I mean, what is there to say? What do you even do from here? You traded away so much draft capital for a quarterback who looks unmotivated at best and just plain uninspired at worst. But things can only go up from here, right?
Those fans chanted for Justin Fields in the last game of the season, and he helped lead your team to a 7-10 record that OC Luke Getsy tried to bumble by spamming screen-passes all day every Sunday. Don’t abandon him now. Please. (Alternatively, give him an opportunity to grow with someone else.)
How does a poorly-run ownership group use its time and money to repay the loyalty of its dedicated fan base and franchise-redeeming, fan- and player-adored coach? Burn it all to the ground. But hey, at least you’ve got all that seafood at Pike Place! (Update: Currently trying to find a balance between being not-at-all-mad about the new hire while still holding a grudge over Pete's forced exit.)
You are the most unhinged crowd. You come from the most unhinged city. And you deserved the NFL’s most unhinged quarterback in Josh Allen. You all belong together and we’re so happy you’ve found a home together.

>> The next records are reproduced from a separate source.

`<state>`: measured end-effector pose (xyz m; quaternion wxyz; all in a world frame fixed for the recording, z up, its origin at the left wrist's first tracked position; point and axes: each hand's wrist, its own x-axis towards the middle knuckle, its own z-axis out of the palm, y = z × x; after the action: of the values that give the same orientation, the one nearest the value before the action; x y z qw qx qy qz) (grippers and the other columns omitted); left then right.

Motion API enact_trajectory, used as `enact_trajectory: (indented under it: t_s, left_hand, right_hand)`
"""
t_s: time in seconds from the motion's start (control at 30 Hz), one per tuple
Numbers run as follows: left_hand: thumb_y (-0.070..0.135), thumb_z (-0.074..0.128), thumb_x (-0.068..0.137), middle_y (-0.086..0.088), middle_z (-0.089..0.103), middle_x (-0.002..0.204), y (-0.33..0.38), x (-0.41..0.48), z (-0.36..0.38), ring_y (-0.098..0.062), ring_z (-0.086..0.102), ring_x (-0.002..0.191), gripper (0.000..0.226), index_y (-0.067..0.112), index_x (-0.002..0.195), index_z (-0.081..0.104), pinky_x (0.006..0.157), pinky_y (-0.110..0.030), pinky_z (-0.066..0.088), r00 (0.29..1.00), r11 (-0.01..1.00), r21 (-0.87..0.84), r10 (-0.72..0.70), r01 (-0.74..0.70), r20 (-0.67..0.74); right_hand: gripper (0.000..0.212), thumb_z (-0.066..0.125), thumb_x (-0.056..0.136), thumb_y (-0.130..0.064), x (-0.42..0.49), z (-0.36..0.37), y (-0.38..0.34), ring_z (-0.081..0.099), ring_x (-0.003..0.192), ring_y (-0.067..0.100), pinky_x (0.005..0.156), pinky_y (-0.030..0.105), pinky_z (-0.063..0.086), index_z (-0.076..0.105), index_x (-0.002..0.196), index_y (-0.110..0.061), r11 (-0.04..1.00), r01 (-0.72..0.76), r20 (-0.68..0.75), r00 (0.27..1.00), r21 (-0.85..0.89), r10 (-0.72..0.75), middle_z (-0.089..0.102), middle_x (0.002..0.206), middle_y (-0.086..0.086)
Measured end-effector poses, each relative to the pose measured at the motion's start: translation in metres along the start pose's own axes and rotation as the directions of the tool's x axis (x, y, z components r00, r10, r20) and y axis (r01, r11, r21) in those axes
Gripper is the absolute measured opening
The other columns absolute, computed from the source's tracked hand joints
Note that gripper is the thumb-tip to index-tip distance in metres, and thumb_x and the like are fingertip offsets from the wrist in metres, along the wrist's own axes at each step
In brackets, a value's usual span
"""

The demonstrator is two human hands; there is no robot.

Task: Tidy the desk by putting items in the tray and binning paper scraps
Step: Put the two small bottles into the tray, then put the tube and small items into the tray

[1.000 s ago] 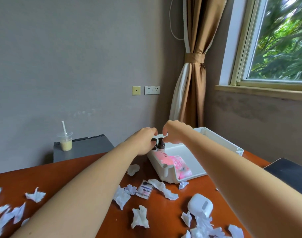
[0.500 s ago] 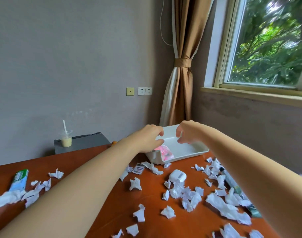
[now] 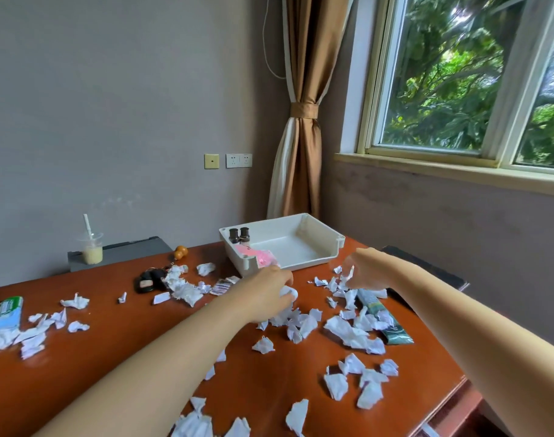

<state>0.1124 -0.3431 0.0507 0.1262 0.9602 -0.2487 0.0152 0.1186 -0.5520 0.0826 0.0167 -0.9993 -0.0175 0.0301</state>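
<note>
Left hand (image 3: 264, 294) is out over the middle of the desk (image 3: 111, 357), fingers curled round a white earbud case (image 3: 290, 291), gripping it; cannot tell if the case is lifted or on the wood. Right hand (image 3: 368, 272) at 3 o'clock of the left, fingertips pinching a paper scrap (image 3: 349, 274) just above the pile. White tray (image 3: 331, 247) sits at 12 o'clock of the hands near the far desk edge; inside it, 2 dark bottles (image 3: 239, 236) upright in the 10 o'clock corner, pink packet (image 3: 260, 258) in the 7 o'clock corner. Torn paper scraps (image 3: 351, 335) litter the desk from 9 to 5 o'clock. Dark green packet (image 3: 394, 331) at 5 o'clock of the right hand, partly under scraps. Black car keys (image 3: 148, 280) at 9 o'clock of the left hand, green-white pack (image 3: 6, 312) at the desk's 9 o'clock edge. Drink cup with straw (image 3: 91, 250) on a grey cabinet (image 3: 137, 250) behind the desk
</note>
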Motion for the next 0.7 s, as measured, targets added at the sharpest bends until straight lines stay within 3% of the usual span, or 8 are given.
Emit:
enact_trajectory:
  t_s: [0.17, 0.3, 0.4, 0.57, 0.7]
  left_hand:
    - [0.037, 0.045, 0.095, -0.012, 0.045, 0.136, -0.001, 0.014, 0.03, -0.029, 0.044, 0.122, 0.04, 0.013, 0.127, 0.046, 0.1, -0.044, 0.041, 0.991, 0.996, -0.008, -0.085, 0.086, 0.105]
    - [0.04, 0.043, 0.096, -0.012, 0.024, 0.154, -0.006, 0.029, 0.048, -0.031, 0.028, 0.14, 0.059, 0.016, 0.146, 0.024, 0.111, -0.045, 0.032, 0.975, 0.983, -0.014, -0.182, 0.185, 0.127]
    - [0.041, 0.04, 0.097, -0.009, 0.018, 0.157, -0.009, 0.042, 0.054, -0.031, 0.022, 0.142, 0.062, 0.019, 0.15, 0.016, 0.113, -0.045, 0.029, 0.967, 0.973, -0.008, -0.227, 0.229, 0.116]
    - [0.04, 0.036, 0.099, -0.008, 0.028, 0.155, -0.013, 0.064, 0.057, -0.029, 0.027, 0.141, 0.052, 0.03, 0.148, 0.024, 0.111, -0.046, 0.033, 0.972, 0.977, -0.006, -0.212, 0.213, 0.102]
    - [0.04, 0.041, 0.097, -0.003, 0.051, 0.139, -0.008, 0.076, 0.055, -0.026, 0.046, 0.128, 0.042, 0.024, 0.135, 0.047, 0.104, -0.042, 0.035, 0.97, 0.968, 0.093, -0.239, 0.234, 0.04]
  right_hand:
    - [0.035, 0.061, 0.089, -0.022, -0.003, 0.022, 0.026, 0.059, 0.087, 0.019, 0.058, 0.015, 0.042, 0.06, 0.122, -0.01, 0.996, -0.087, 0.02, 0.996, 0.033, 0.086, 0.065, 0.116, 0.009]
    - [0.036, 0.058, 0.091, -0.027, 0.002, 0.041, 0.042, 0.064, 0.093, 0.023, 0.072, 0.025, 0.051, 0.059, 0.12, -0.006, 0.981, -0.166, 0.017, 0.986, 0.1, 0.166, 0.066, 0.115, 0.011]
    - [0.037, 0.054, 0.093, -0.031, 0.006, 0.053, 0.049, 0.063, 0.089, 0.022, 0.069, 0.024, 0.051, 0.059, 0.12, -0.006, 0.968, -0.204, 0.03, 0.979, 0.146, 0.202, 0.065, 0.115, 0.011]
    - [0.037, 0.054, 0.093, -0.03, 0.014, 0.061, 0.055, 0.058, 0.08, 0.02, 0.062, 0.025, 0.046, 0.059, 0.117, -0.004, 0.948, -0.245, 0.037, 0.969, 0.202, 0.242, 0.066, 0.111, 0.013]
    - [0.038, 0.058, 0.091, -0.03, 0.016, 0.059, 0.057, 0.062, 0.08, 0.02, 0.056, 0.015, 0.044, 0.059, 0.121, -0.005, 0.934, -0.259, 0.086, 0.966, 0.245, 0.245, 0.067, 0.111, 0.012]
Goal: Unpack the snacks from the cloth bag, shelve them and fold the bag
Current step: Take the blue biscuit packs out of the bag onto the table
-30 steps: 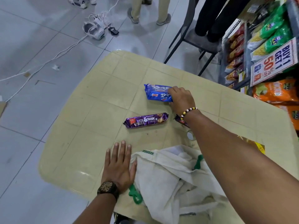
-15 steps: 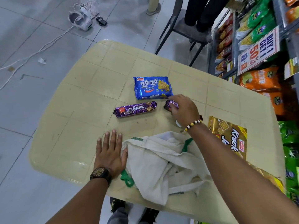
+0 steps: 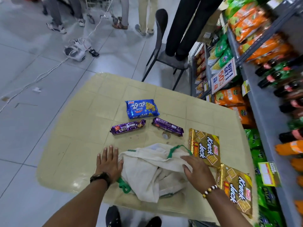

You guys suffered a heartbreaking loss in the NFC Championship a couple weeks ago, but you didn't even make the playoffs last season. The season before that, you won three games. Total. That kind of progress only happens when you're a team that truly believes in and is completely devoted to itself, its players, and its coaches. I absolutely cannot wait to see what you accomplish next year (just tighten up that secondary, please!).
New York Jets
An entire offseason of Aaron Rodgers hype, only for the dream to fall apart in four plays. You Jets fans certainly have a lot to whine about — and now you can add your QB's conspiracy theories to the list. I'm sure getting himself sued for defamation isn't at all a way to distract from his insecurities around Jordan Love’s success in Green Bay, or an underlying fear that he won’t be any good at football coming off of his Achilles injury.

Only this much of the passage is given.